Safety for a Subaru Outback
The best way to avoid injuries is to avoid having accidents in the first place, and the Outback has an impressive range of driving aids to help you do exactly that. The inherent security of four-wheel drive in slippery conditions has always been a Subaru selling point and the system in the Outback is sophisticated and capable. There’s also a sophisticated suite of electronic aids gathered under Subaru’s ‘EyeSight’ branding, comprising camera-controlled active cruise control, lane keeping assistance, pre-collision braking and throttle control and a system to alert you if the car in front has pulled away and you haven’t reacted. Sensors at the rear also alert you to traffic you might not have seen when reversing out of a parking space – handy given the Outback is a long car and you could easily be unsighted.

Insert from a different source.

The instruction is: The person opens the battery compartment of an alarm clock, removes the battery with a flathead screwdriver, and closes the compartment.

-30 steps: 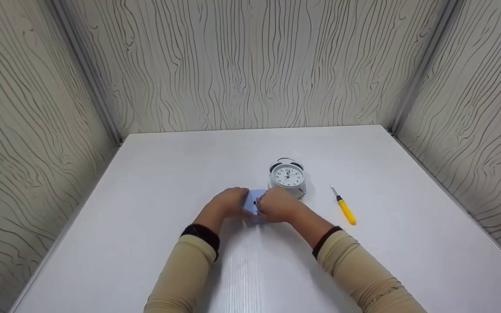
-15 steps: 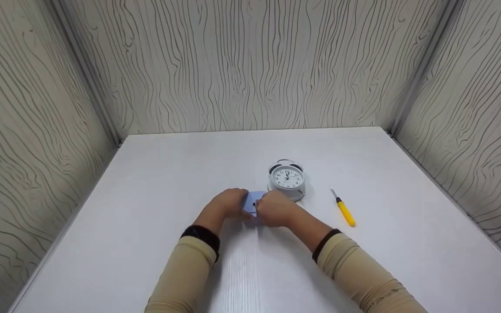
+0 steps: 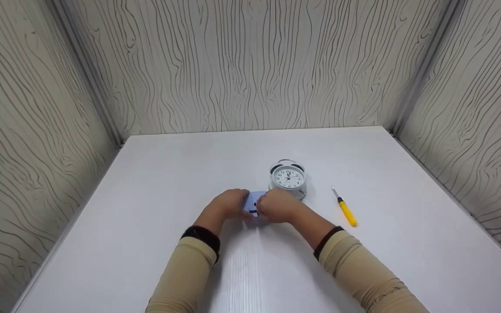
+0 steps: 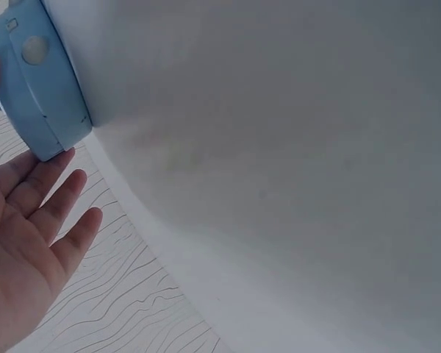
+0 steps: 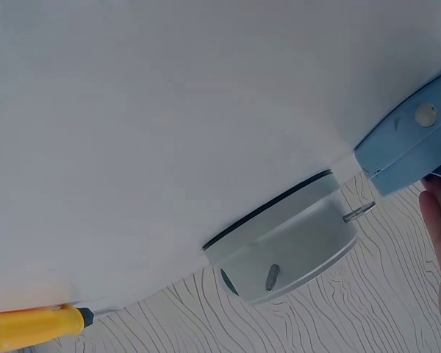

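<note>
Right hand (image 3: 278, 206) slightly higher in frame than half a second ago; dark slit (image 3: 253, 211) beside it looks wider. White table (image 3: 181, 167) underneath. Left hand (image 3: 229, 203) spans a light-blue, round-edged case (image 3: 255, 197), thumb to fingertips; right fingers bent at its front, grip hidden. Case sits just beside a white, round-faced alarm clock (image 3: 288, 178). Yellow-handled, metal-shafted screwdriver (image 3: 347, 213) farther right.

A blue case (image 4: 40, 88) is sitting on the white table (image 4: 242, 162), showing a round pale disc (image 4: 35, 50) on its side. The person's left hand (image 4: 18, 246) is holding its palm into view, a fingertip touching the case's end, other fingers lying apart. Beyond, the table's edge is slanting past, and a wavy-lined wall (image 4: 143, 290) is standing behind.
</note>
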A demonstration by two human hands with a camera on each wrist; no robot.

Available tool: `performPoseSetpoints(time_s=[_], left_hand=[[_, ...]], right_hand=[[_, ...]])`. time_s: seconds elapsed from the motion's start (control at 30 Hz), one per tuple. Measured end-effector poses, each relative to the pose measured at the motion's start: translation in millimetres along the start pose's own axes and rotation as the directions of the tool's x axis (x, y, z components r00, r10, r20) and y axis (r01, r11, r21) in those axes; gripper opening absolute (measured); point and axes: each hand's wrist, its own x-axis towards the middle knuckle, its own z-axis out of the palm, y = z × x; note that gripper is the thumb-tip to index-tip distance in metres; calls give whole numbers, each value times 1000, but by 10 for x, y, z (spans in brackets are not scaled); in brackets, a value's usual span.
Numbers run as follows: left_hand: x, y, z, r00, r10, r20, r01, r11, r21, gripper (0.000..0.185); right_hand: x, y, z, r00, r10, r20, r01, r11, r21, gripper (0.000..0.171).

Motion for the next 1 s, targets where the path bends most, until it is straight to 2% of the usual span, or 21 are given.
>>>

How comfortable is the Subaru Outback
The Outback’s 4x4 styling isn’t just for show. The car has permanent four-wheel drive, which allows it to scrabble along muddy tracks pretty effectively, and provides some useful extra traction on the road. That contributes to the Outback’s generally impressive handling abilities, especially on country roads where the grip and body control are an advantage. It’s less at home on patched up urban surfaces or on the motorway though, somehow never settling down as you hope it might.
You’d expect any family wagon of this size to be generous on space, and the Outback doesn’t disappoint. All five seats are good on headroom and legroom, although life in the middle rear seat is less comfortable due to the hard, raised cushion and a bulky transmission tunnel that eats into your foot space. The boot is a good square shape not short of capacity, either.

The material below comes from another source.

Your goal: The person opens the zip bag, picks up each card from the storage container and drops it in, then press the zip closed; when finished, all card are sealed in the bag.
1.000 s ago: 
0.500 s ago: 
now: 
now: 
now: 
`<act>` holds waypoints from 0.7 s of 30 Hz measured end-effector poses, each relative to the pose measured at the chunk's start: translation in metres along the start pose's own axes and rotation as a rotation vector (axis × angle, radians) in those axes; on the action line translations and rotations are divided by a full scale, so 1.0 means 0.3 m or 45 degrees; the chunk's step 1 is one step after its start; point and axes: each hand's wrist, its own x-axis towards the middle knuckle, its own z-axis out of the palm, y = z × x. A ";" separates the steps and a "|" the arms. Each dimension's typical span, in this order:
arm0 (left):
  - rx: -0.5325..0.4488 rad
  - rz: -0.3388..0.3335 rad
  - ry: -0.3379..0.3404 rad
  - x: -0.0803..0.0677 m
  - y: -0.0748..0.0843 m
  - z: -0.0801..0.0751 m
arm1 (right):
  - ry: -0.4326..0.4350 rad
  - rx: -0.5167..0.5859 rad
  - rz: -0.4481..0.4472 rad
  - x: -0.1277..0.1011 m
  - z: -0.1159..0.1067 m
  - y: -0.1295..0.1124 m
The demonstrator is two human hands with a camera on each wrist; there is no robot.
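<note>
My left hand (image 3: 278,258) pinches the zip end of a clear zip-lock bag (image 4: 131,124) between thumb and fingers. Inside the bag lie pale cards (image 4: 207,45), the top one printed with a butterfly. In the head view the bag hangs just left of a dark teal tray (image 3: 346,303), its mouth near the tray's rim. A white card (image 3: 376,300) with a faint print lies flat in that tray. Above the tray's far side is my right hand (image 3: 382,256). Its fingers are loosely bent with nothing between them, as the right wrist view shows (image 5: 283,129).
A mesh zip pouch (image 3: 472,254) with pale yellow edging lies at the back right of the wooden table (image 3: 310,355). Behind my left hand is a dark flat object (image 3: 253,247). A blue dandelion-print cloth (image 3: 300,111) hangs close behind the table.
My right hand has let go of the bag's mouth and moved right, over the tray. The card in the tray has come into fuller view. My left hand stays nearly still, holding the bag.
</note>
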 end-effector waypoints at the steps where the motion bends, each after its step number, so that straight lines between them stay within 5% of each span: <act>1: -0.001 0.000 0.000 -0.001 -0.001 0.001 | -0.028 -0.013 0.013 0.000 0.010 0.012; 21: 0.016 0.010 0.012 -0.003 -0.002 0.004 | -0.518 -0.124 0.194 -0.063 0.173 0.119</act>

Features of the Subaru Outback
There are two trim levels available and both provide generous standard equipment. All feature privacy glass, heated seats, cruise control, Apple CarPlay and Android Auto connectivity, a reversing camera and dual-zone air-conditioning. Heater elements in the windscreen stop the wipers sticking on frosty days too, a typically practical Subaru touch in keeping with the hardy image. Both grades have built-in sat-nav, though the pricier one has a bigger screen and, in our experience, you may be better off using your phone’s app-based navigation. The higher spec also includes leather upholstery, power-adjustable front seats, a sunroof and a powered tailgate.
Power for a Subaru Outback
With the diesel now dropped from the range the only engine option is a 2.5-litre petrol, paired with Subaru’s favoured brand of automatic gearbox. Frankly it’s not the best combination, the engine not as strong as smaller turbocharged equivalents in rivals and the transmission sluggish and not especially refined. Fuel consumption and emissions aren’t great either, meaning little reward for having such a relatively large engine under the bonnet.